Look through the data below and work out how many lines contain the string "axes". Give the number alone.

### INPUT

----

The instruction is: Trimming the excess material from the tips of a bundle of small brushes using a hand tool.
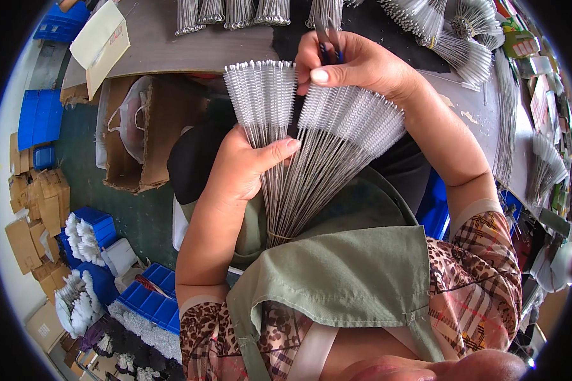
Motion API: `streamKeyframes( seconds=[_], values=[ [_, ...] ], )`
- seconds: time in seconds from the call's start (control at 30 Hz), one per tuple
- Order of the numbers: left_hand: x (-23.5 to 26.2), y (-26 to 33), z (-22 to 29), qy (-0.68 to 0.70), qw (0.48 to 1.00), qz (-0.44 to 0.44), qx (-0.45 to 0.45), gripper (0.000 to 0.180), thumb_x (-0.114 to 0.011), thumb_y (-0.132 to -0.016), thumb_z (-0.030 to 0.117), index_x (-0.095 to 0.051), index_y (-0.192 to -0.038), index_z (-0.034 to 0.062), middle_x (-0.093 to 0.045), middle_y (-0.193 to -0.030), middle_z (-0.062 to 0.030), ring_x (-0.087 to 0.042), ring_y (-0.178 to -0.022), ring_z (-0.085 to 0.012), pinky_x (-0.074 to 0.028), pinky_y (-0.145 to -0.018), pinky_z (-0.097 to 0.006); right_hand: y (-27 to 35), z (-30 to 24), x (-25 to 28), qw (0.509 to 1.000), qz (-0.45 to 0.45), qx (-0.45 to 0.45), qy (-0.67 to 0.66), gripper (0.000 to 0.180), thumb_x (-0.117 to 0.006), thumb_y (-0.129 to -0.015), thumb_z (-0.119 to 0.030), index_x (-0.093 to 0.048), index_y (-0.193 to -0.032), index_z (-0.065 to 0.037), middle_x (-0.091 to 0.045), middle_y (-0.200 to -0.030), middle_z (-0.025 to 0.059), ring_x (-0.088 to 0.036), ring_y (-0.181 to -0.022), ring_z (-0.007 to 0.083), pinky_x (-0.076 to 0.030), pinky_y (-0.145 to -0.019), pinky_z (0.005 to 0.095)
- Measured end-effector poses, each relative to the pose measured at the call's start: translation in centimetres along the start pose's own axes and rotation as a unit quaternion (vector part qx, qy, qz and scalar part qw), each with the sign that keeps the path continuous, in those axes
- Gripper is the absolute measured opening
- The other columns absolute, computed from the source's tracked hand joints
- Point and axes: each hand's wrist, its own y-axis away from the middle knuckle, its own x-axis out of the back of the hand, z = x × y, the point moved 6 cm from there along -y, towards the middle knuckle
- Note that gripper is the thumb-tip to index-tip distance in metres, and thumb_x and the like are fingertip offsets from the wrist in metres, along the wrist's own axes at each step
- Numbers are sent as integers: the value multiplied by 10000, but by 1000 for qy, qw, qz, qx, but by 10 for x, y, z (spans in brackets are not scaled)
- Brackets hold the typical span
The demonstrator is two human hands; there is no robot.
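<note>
A fanned bundle of thin wire brushes [353,117] with white bristle heads is split into two parts, heads pointing away from me. My left hand [238,162] is closed around the wire stems of the left part [260,95], its thumb lying across them. Lower down, a band [278,235] ties the stems together near my apron. My right hand [362,63] holds a dark two-bladed small tool [328,44], tweezers or snips, points away from me. Its thumb rests at the bristle tips of the right part, beside the gap; some fingers are hidden.
Bundles of wire brushes [270,11] lie along the table's [165,47] far side, more at the far right [461,54]. Left of my knees stands an open cardboard box [124,171] with a plastic bag. Blue bins [149,298] and white brushes [76,301] sit lower left.
</note>
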Motion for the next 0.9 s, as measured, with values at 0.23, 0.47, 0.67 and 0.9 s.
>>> streamKeyframes(
  seconds=[0.23, 0.47, 0.67, 0.9],
  values=[
    [0, 1, 2, 17, 1000, 0, 20, 307, -734, -736, 81, -580, -991, 7, -613, -845, -28, -569, -716, -100, -463, -637, -243, -1, -6, -4, 999, -28, 15, -25, 341, -703, -786, -283, -523, -952, -45, -536, -795, 13, -591, -803, 130, -465, -764, 250],
    [2, 2, 0, 31, 1000, 2, -3, 295, -697, -754, 54, -575, -1018, 1, -627, -868, -48, -590, -736, -116, -482, -664, -249, 1, -9, -5, 999, 24, -13, 28, 209, -677, -811, -136, -522, -930, -61, -526, -793, -11, -532, -783, 83, -450, -742, 237],
    [4, 3, 0, 14, 1000, 24, 4, 283, -695, -762, 61, -576, -1009, -10, -637, -858, -68, -617, -705, -140, -508, -641, -261, 0, -4, 1, 1000, 2, -4, -6, 235, -680, -809, -206, -508, -889, -67, -507, -818, -17, -506, -783, 77, -446, -750, 253],
    [1, 1, 3, 12, 1000, 13, -10, 267, -681, -772, 62, -574, -1002, -20, -634, -863, -87, -624, -694, -160, -523, -617, -277, -8, 19, 7, 991, -79, -19, -108, 295, -595, -857, -22, -480, -1127, -56, -625, -954, 57, -592, -934, 130, -468, -828, 249]
  ],
)
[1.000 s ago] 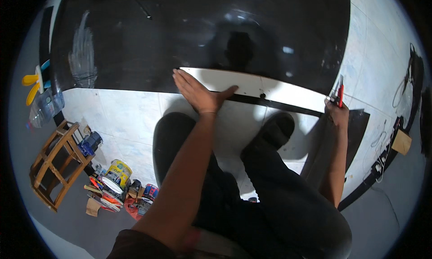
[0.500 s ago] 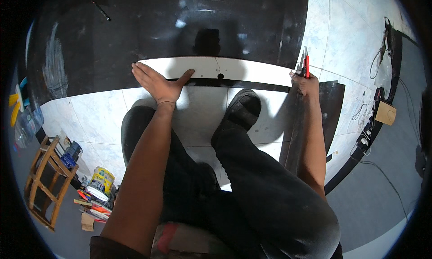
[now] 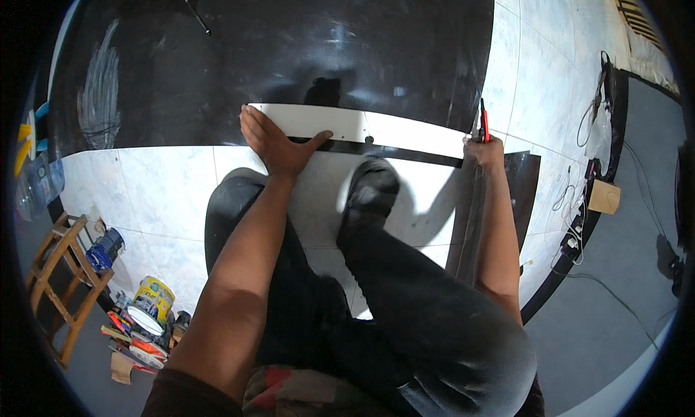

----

### EXPECTED ANSWER
3